(WHAT TO DO) Write the data out again exactly, with every picture removed.

::: SUPPLIED MATERIAL :::

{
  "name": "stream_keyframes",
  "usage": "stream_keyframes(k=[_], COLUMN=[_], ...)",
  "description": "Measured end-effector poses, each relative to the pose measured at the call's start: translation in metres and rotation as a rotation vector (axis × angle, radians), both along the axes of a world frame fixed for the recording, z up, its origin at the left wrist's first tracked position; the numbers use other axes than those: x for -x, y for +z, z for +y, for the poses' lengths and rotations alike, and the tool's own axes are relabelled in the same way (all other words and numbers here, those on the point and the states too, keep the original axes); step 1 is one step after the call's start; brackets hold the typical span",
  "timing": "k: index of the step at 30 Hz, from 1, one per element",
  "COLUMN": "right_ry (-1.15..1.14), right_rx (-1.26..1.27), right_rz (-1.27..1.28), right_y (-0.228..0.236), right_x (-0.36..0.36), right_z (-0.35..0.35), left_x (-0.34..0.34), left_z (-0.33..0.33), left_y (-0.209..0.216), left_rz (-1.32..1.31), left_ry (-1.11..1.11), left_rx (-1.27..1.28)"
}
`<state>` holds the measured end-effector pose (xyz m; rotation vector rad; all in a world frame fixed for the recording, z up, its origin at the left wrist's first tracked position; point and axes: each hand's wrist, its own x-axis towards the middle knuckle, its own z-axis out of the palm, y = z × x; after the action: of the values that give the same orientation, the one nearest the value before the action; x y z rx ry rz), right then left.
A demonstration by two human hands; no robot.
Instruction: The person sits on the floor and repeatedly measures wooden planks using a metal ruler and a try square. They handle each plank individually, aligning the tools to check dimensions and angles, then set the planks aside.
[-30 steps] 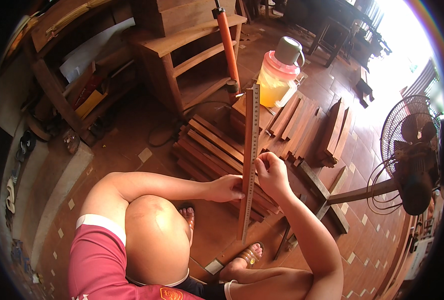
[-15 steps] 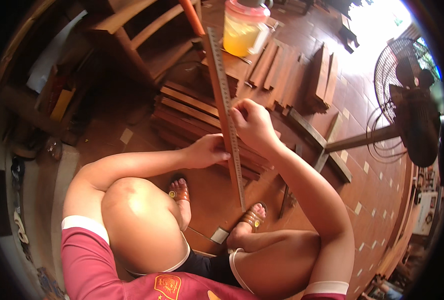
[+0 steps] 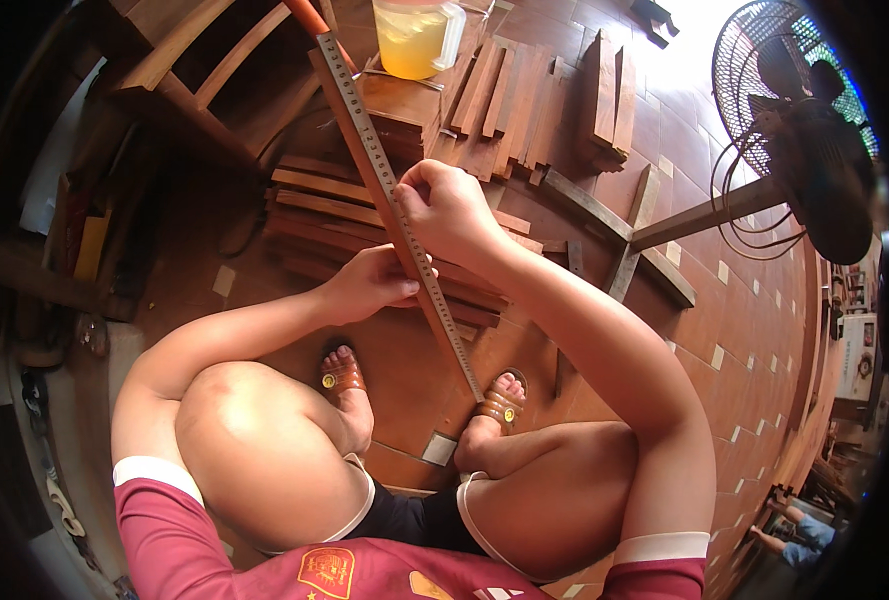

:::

(TASK SOLUTION)
{
  "name": "stream_keyframes",
  "usage": "stream_keyframes(k=[_], COLUMN=[_], ...)",
  "description": "Measured end-effector poses, each relative to the pose measured at the call's start: translation in metres and rotation as a rotation vector (axis × angle, radians), both along the axes of a world frame fixed for the recording, z up, its origin at the left wrist's first tracked position; the numbers use other axes than those: x for -x, y for +z, z for +y, for the poses' lengths and rotations alike, and the tool's own axes are relabelled in the same way (all other words and numbers here, those on the point and the states too, keep the original axes); step 1 is one step after the call's start; brackets hold the typical span",
  "timing": "k: index of the step at 30 Hz, from 1, one per element",
  "COLUMN": "right_ry (-1.15..1.14), right_rx (-1.26..1.27), right_rz (-1.27..1.28), right_y (-0.228..0.236), right_x (-0.36..0.36), right_z (-0.35..0.35), left_x (-0.34..0.34), left_z (-0.33..0.33), left_y (-0.209..0.216), left_rz (-1.32..1.31), left_ry (-1.11..1.11), left_rx (-1.27..1.28)"
}
`<state>` holds the measured end-effector pose (xyz m; rotation vector rad; all in a world frame fixed for the recording, z up, its origin at the left wrist's first tracked position; point and axes: each hand's wrist, its own x-axis towards the middle knuckle, its own z-axis out of the palm, y = z × x; after the action: of the values that give the same orientation, the one nearest the value before the action; x y z rx ry rz), right then left.
A demonstration by two human hands; no robot.
Instruction: The person sits on the floor and repeatedly measures wooden planks using a metal ruler and a try square. They handle each plank individually, aligning the tools to check dimensions and angles, then set the planks aside.
[-30 steps] 
[-15 steps] 
[+0 steps] 

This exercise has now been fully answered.